**Activity**
Return the full listing unchanged, apart from leaving out its images.

[Dataset excerpt — start]

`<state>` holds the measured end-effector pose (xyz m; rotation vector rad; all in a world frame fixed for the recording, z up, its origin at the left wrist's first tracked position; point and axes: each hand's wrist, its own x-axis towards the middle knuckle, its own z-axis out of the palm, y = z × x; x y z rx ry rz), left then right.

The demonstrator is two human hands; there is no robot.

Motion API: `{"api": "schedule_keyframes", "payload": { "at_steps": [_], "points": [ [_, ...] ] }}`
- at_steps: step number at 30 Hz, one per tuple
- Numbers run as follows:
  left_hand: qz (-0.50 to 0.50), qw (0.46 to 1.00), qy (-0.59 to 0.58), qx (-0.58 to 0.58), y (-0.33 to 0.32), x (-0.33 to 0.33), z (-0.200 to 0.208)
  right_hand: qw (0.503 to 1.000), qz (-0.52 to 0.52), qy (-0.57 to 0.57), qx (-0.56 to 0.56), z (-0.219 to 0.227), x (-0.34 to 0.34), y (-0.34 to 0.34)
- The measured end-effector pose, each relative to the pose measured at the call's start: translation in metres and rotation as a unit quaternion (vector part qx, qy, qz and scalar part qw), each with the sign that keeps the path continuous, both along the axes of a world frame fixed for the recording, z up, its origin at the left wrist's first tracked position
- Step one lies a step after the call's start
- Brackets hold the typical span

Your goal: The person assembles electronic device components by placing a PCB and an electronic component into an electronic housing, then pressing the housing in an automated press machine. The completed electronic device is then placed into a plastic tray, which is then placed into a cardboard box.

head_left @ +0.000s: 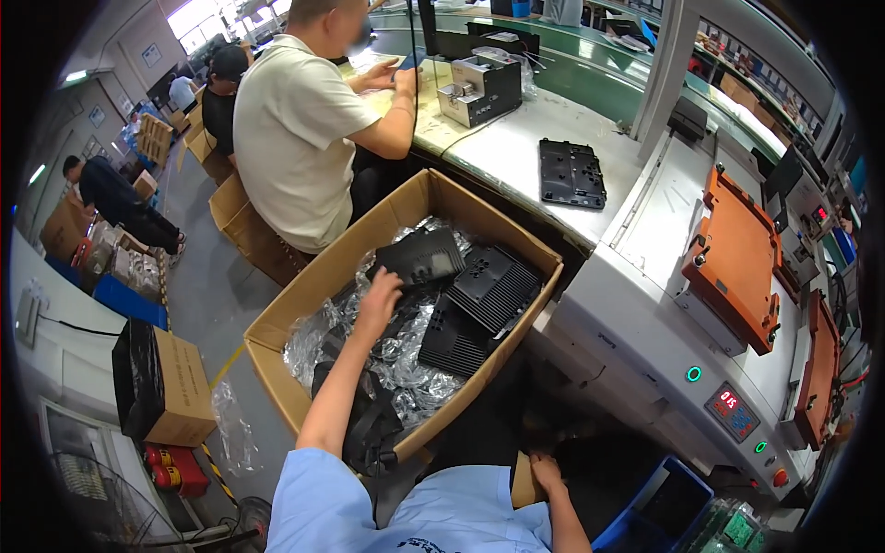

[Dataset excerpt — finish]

**Output for this exercise**
`<state>` holds the measured end-effector pose (xyz m; rotation vector rad; all in a world frame fixed for the recording, z up, its origin at the left wrist's first tracked position; point and axes: each hand's wrist, its own x-axis towards the middle knuckle, its own z-axis out of the palm, y = z × x; x y z rx ry rz), left then right.

The demonstrator is two human hands; there is no robot.

Motion API: `{"api": "schedule_keyframes", "payload": { "at_steps": [_], "points": [ [_, ...] ] }}`
- at_steps: step number at 30 Hz, one per tuple
- Numbers run as follows:
  left_hand: qz (-0.50 to 0.50), qw (0.46 to 1.00), qy (-0.59 to 0.58), qx (-0.58 to 0.58), y (-0.33 to 0.32), x (-0.33 to 0.33), z (-0.200 to 0.208)
  right_hand: qw (0.503 to 1.000), qz (-0.52 to 0.52), qy (-0.57 to 0.57), qx (-0.56 to 0.56), z (-0.219 to 0.227), x (-0.34 to 0.34), y (-0.34 to 0.34)
- The measured end-effector pose, each relative to the pose measured at the call's start: translation in metres and rotation as a unit quaternion (vector part qx, qy, qz and scalar part qw), each with the sign that keeps the path continuous, both along the axes of a world frame fixed for the recording, z up, its origin at the left wrist's first tracked position
- Step one lies a step after the call's start
- Brackets hold the typical span

Your goal: The person assembles electronic device components by placing a PCB and an electronic component into an electronic housing, then pressing the housing in an automated press machine. The completed electronic device is then placed into a plastic tray, which is then placed into a cardboard box.

head_left @ +0.000s: 

Nothing further is needed for the answer.